I reply "No, I don't think anyone else can be IDIOTIC enough to not realize I'm here waiting before them," and believe me I do stress the word "idiotic" so Idiot Woman can hear me.
She soon finishes fueling, and I call out to her "Thank you and good bye."

Luckily, the man at the diesel pump has just made a mistake, thinking the pump was a normal unleaded and premium pump, which is what I'm entirely sure Orca Lady and Idiot Woman thought when they arrived at what appeared to be two open pumps. Instead of rectifying their mistake by getting in line, they decided to just skip me once they saw they had the advantageous position of being behind the fueling car instead of in front, as I was. The man at the diesel did not have time to enact such a plan.

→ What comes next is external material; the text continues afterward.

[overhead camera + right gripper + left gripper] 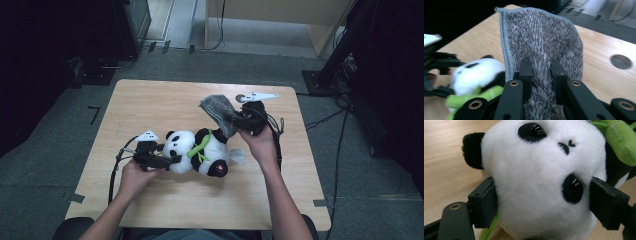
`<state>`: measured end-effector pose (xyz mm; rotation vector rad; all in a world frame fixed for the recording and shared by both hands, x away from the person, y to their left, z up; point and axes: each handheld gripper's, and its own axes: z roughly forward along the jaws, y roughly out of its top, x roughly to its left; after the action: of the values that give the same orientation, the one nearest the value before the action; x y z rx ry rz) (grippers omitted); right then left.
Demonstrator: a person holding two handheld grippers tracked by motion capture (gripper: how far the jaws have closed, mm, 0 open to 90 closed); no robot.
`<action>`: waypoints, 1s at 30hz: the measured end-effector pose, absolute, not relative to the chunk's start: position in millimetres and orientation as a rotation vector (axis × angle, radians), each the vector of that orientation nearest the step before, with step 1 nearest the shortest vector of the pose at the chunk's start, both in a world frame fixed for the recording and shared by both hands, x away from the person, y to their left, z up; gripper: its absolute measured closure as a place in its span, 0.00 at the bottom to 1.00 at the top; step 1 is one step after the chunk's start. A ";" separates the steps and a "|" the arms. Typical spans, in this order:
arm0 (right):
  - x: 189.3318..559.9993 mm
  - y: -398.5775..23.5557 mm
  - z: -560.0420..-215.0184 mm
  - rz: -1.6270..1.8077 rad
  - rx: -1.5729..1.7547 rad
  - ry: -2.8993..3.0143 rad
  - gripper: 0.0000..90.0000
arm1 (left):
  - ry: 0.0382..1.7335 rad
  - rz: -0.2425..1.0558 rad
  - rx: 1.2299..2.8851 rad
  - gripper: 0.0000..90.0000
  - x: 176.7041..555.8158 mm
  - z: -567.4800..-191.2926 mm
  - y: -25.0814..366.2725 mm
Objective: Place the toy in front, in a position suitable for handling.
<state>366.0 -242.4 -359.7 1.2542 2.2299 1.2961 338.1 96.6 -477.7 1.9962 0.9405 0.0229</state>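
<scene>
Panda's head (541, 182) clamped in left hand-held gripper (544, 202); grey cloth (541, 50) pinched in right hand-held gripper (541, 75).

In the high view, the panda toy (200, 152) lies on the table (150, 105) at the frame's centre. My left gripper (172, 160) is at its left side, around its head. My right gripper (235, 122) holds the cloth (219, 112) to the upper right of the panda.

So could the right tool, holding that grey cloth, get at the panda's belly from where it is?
Probably yes. The right tool, shut on the grey cloth, is just beyond the panda, with nothing between. The left tool grips only the head, so the belly lies exposed.
</scene>
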 end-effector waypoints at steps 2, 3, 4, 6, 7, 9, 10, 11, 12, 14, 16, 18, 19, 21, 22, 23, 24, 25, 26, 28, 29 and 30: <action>365.0 -233.4 -355.5 1.297 1.222 2.248 0.85 | 0.942 0.025 1.999 0.20 338.1 -477.3 96.3; 364.8 -229.8 -354.2 1.294 1.202 2.256 0.85 | 0.944 0.027 2.000 0.20 338.0 -476.8 95.8; 364.1 -223.3 -352.5 1.287 1.176 2.272 0.85 | 0.944 0.028 2.001 0.21 337.7 -476.4 95.4; 363.4 -213.9 -351.4 1.286 1.137 2.293 0.85 | 0.941 0.039 2.004 0.22 336.7 -475.6 94.6; 363.4 -208.4 -351.3 1.289 1.118 2.310 0.85 | 0.940 0.040 2.005 0.23 336.4 -475.4 94.2; 363.3 -196.5 -351.9 1.299 1.089 2.341 0.85 | 0.944 0.039 2.006 0.24 335.8 -474.8 93.2; 363.9 -188.9 -353.0 1.311 1.056 2.360 0.85 | 0.943 0.040 2.008 0.24 335.9 -474.8 93.2; 364.0 -184.0 -353.7 1.317 1.052 2.372 0.85 | 0.944 0.039 2.008 0.24 335.9 -474.7 93.0; 364.9 -177.4 -355.1 1.324 1.040 2.388 0.85 | 0.944 0.040 2.008 0.24 335.8 -474.6 92.9; 366.3 -163.7 -359.2 1.332 1.010 2.430 0.85 | 0.940 0.048 2.013 0.24 335.4 -474.5 93.0; 368.8 -148.5 -367.5 1.307 0.996 2.484 0.85 | 0.939 0.056 2.014 0.24 334.3 -474.1 92.5; 370.8 -137.8 -376.4 1.279 0.983 2.533 0.85 | 0.940 0.061 2.015 0.25 333.4 -473.8 92.0; 371.5 -132.1 -381.4 1.257 0.977 2.562 0.85 | 0.939 0.066 2.015 0.25 333.0 -473.7 91.9; 373.0 -122.5 -391.3 1.202 0.967 2.617 0.85 | 0.939 0.071 2.014 0.25 332.5 -473.9 91.7; 373.8 -119.5 -396.5 1.191 0.970 2.628 0.84 | 0.942 0.076 2.017 0.25 332.2 -474.1 91.6; 375.0 -117.7 -402.6 1.192 0.973 2.634 0.84 | 0.943 0.079 2.020 0.25 332.4 -474.5 91.8; 376.4 -117.9 -405.8 1.206 0.978 2.634 0.83 | 0.945 0.077 2.018 0.25 332.6 -474.8 92.2; 377.8 -118.7 -407.5 1.218 0.981 2.634 0.82 | 0.945 0.077 2.016 0.25 332.7 -475.0 92.3; 378.6 -119.6 -408.0 1.220 0.987 2.632 0.80 | 0.946 0.080 2.010 0.26 332.6 -475.1 92.0; 377.7 -119.1 -409.3 1.208 0.966 2.605 0.79 | 0.946 0.086 2.013 0.26 332.5 -475.2 91.8; 376.2 -118.0 -410.1 1.207 0.951 2.600 0.78 | 0.941 0.091 2.019 0.26 332.2 -475.5 91.8; 374.6 -115.9 -411.1 1.182 0.904 2.601 0.78 | 0.940 0.088 2.019 0.27 332.1 -475.9 92.0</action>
<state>374.6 -115.9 -411.1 0.9041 2.6014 1.1819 332.1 92.0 -475.9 2.0192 0.9395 0.0877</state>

So finally, after much angry waiting, I was able to fuel up for my trip back home. That incident came close to ruining my mood for the whole drive back to Charlotte, and it's people like those two women that really make me hate other people sometimes and turn me into a misanthrope. They displayed two of the qualities I dislike most in others: rudeness and ignorance. Arrogance is another one of those qualities, but that's a story for another day.

--Cbake

1 Comments:

Anonymous Anonymous said...

Its agism my friend - if you had been 15 years older, they never would have said a word. I don't hate people, I find I just have a hard time with anyone between the ages of 35 and 50. (Not all of them - just most) They are always right, and you as their younger counter part should always yield in all situations. (My mom says I should extend the ages to 56 or so) They're at that age where they apend all their time arguing with their kids and exerting their power over them, so they assume that everyone else under the age of 30 is theirs to control too. The main problem is, no one of our age can legitmately argue with an "adult" in public or in private without it being "rude" or "immature". It sucks. But I know that once I hit that "magic age" I'm going to be rude, and demand respect - because I'll deserve it then - thus propogating the vicious cycle for one more generation.